Shawn Harrison - Longbow Research

Okay, so no substantial savings other than maybe a reduction in the revolver usage for working capital needs?

Forbes Alexander

Yes, that's correct.

Shawn Harrison - Longbow Research

Okay. Finally, just a tax rate guidance, going forward? It's bounded about here a bit.

Forbes Alexander

I'd use 16%.

Shawn Harrison - Longbow Research

Okay, thank you.

Operator

Your next question comes from Yuri Krapivin of Lehman Brothers.

Yuri Krapivin - Lehman Brothers

Good afternoon, everybody. First of all, the question on the growth rates by end markets, the guidance that you provided on your previous earnings calls for individual end markets, does this outlook still stand? In particular, you're looking for the consumer segment to be down 10% but for the peripheral segment to be up around 15%?

Tim Main

Go ahead.

Forbes Alexander

Yuri. Yes, that's the same. In terms of the overall sequential movement in our sectors, there's no change from the previous guidance we gave.

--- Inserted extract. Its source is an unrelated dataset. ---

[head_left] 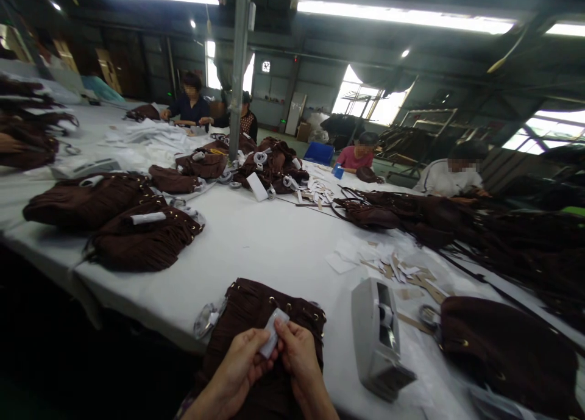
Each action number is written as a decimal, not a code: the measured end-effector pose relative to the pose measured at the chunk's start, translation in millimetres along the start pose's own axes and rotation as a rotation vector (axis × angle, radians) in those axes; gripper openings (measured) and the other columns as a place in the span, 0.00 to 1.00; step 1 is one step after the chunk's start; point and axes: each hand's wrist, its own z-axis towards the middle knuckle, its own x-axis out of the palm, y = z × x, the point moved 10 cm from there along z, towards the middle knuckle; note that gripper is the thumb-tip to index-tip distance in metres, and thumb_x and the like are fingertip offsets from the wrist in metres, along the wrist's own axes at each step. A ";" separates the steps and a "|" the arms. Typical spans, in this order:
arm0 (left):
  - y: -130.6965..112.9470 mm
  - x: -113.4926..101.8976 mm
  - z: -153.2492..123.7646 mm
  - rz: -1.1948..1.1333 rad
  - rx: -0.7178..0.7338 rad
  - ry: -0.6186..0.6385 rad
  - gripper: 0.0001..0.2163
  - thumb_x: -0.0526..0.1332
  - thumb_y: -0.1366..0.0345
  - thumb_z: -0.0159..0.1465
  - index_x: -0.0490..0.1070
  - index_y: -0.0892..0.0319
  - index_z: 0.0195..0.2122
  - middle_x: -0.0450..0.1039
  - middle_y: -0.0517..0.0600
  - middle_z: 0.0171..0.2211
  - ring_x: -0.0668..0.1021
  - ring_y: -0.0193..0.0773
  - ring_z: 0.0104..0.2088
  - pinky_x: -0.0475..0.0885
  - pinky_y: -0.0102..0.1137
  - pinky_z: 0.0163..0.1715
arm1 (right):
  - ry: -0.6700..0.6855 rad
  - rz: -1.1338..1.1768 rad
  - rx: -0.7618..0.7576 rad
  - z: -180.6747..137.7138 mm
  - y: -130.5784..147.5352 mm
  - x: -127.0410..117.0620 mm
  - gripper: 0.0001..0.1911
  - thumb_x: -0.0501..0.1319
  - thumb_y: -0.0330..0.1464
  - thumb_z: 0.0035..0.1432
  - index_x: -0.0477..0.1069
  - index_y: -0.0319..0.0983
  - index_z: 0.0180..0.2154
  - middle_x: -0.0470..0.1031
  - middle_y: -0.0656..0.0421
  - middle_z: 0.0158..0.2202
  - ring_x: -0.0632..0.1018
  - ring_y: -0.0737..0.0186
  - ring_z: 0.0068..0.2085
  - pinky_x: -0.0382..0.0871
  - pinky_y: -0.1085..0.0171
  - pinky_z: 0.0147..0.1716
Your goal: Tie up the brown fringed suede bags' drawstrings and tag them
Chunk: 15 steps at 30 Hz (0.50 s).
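Just above a dark brown bag (242, 307) with brass eyelets, both my hands pinch a small white wrapped piece (273, 333). My left hand (244, 356) grips its lower left side with the thumb on top. At its upper right, my right hand (297, 350) presses it between thumb and fingers. What lies inside the white wrap cannot be made out. The bag lies at the table's front edge, partly hidden under my hands and forearms. Clear wrapped hardware (206, 320) sticks out at the bag's left side.
A grey tape dispenser (381, 341) stands to the right, beside another brown bag (507, 353). Paper and card scraps (402, 267) lie behind it. Two stuffed brown bags (146, 240) rest at the left on the white table (256, 243). Several people work around the far side.
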 end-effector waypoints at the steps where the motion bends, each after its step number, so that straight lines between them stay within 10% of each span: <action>1: 1.5 -1.8 -0.6 -0.004 -0.004 -0.013 0.12 0.68 0.61 0.52 0.71 0.64 0.31 0.75 0.52 0.29 0.75 0.31 0.26 0.70 0.24 0.26 | -0.010 0.004 -0.003 -0.5 0.4 -0.2 0.24 0.67 0.49 0.39 0.62 0.37 0.16 0.60 0.66 0.09 0.62 0.74 0.12 0.48 0.72 0.13; 15: -14.8 -1.2 -0.5 0.119 0.202 -0.030 0.18 0.68 0.54 0.49 0.71 0.64 0.32 0.71 0.47 0.23 0.69 0.27 0.20 0.62 0.21 0.19 | 0.117 -0.243 0.000 -7.3 -2.9 1.7 0.24 0.62 0.51 0.47 0.68 0.35 0.28 0.64 0.67 0.14 0.56 0.78 0.11 0.43 0.72 0.11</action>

Yuri Krapivin - Lehman Brothers

Okay. And then, another question, with respect to your consumer market, particularly in the handset area, are you sort of winning new programs at this point, which can give you sufficient confidence that your consumer segment will return to growth in the next several quarters?

Tim Main

I think the most fundamental change in, let's call it mobility segment, because there are a number of products in that area -- the most significant change in that segment is moving from EMS model focused at least somewhat on printed circuit board assembly and fundamental EMS assembly of products in that space to one of a vertically-integrated model that includes decorative plastic, housings in a vertical model.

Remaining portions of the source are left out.